Keeping patients in hospital against their will can amount to false imprisonment. In a shocking case on point, an NHS trust was ordered to pay substantial damages to the loved ones of a pensioner whose wish to go home was for months high-handedly disregarded by hospital staff.
The woman, who suffered from a number of medical conditions including insulin-dependent diabetes, was admitted to a hospital after she attended accident and emergency complaining of shortness of breath. Her condition was grave and she remained an inpatient for almost eight months before she was discharged to a nursing home. She died there nine days later from sudden heart failure after she pulled out her own tracheostomy tube.
After her daughter launched proceedings on behalf of her estate, the High Court found that hospital staff had negligently failed to inform the nursing home that she required one-to-one nursing, or at least constant supervision. In particular, the nursing home had not been notified that she had previously tried to remove her tracheostomy tube and had repeatedly expressed a wish to go home.
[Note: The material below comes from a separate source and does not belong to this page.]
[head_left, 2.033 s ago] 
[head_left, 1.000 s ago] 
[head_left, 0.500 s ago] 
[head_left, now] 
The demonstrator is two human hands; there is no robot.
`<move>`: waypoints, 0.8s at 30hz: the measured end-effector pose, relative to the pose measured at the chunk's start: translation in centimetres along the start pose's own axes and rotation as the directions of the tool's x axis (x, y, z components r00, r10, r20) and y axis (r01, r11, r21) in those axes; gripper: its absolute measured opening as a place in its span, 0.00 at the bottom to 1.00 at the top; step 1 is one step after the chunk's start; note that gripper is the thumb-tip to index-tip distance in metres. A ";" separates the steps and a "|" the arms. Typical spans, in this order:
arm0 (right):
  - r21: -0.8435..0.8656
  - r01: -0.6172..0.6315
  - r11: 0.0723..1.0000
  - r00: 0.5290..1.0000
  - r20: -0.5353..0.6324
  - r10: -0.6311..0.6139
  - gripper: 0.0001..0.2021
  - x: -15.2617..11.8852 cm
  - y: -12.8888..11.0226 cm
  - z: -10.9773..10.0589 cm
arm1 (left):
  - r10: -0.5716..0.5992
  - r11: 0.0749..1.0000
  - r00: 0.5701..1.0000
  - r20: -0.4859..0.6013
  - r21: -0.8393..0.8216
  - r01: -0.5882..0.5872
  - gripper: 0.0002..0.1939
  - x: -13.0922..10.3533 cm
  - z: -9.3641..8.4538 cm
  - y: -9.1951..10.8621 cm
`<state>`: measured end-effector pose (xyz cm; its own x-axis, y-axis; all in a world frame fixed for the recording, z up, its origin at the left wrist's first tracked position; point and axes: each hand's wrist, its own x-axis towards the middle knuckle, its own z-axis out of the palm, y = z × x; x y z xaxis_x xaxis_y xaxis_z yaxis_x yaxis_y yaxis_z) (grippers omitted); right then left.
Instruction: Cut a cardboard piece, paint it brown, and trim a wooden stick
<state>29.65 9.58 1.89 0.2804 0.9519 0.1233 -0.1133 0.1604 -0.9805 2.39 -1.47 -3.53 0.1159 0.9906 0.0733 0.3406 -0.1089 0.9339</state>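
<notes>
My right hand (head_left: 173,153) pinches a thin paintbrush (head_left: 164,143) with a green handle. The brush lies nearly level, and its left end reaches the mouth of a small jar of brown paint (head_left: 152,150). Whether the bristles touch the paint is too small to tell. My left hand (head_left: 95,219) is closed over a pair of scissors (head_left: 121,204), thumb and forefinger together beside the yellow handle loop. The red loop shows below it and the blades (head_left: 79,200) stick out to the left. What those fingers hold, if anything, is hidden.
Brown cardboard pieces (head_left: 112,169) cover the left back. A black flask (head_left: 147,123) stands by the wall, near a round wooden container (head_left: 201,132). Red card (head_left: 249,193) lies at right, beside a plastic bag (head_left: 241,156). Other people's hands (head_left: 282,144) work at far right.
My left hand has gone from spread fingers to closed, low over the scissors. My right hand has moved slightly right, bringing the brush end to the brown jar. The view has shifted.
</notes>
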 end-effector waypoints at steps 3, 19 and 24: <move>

In also upholding the daughter’s claim that her mother had been falsely imprisoned, the Court found that hospital staff had shown an appalling disregard for her and her family’s rights, let alone their wishes and feelings. There had been no attempt to assess her capacity to make decisions for herself and the procedures required by the Mental Capacity Act 2005 had been specifically overridden.
In a high-handed and oppressive fashion, her family had been deliberately excluded from the decision-making process that led to her discharge to the nursing home. The NHS trust that runs the hospital was ordered to pay £15,470 in damages, that sum representing £130 for each of the 119 days during which she was falsely imprisoned. It was also ordered to pay £5,000 in aggravated damages and £3,500 to reflect the pain and suffering she endured before her death.